Cytochrome P450 1B1 Contributes to the Development of Atherosclerosis and Hypertension in Apolipoprotein E-Deficient Mice.

C. Song, K. Ghafoor, H. Ghafoor, N. Kahn, S. Thirunavukkarasu, B. Jennings, A. Estes, S. Zaidi, , Patrick Tso, F. Gonzalez and K. Malik

Hypertension 2016. 67: 206-13.


Cytochrome P450 (CYP) 1B1 contributes to vascular smooth muscle cell growth and hypertension in male mice.
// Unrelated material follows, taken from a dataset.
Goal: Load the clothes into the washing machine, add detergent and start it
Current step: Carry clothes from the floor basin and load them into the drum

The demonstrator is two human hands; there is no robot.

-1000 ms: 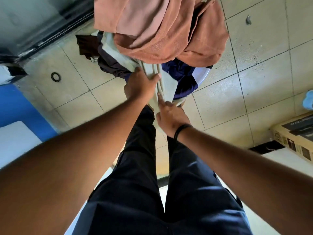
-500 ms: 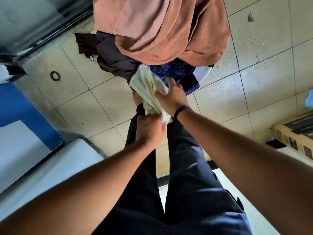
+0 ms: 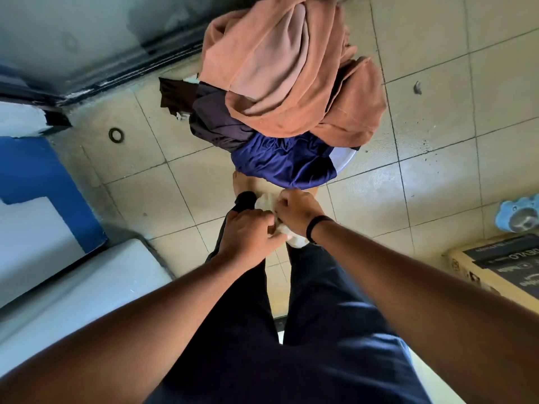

This study was conducted to determine the contribution of CYP1B1 to the development of atherosclerosis and hypertension and associated pathogenesis in 8-week-old male apolipoprotein E-deficient (ApoE-/-/Cyp1b1+/+), and ApoE- and CYP1B1-deficient (ApoE-/-/Cyp1b1-/-) mice fed a normal or atherogenic diet for 12 weeks. A separate group of ApoE-/-/Cyp1b1+/+ mice on an atherogenic diet was injected every third day with the CYP1B1 inhibitor, 2,3',4,5'-tetramethoxystilbene (300 ?g/kg), or its vehicle, dimethyl sulfoxide (30 ?L, IP); systolic blood pressure was measured by the tail cuff method. After 12 weeks, mice were euthanized, blood collected for lipid analysis, and aortas harvested for measuring lesions and remodeling, and for infiltration of inflammatory cells by histological and immunohistochemical analysis, respectively, and for reactive oxygen species production. Blood pressure, areas of lipids and collagen deposition, elastin breaks, infiltration of macrophages and T lymphocytes, reactive oxygen species generation in the aorta, and plasma lipid levels were increased in ApoE-/-/Cyp1b1+/+ mice on an atherogenic diet; these changes were minimized in mice given 2,3',4,5'-tetramethoxystilbene, and in ApoE-/-/Cyp1b1-/- mice on an atherogenic diet; absorption/production of lipids remained unaltered in these mice. These data suggest that aortic lesions, hypertension, and associated pathogenesis in ApoE-/-/Cyp1b1+/+ mice on an atherogenic diet are most likely dependent on CYP1B1-generated oxidative stress and increased plasma lipid levels independent of blood pressure and absorption of lipids. CYP1B1 could serve as a novel target for developing drugs to treat atherosclerosis and hypertension caused by hypercholesterolemia.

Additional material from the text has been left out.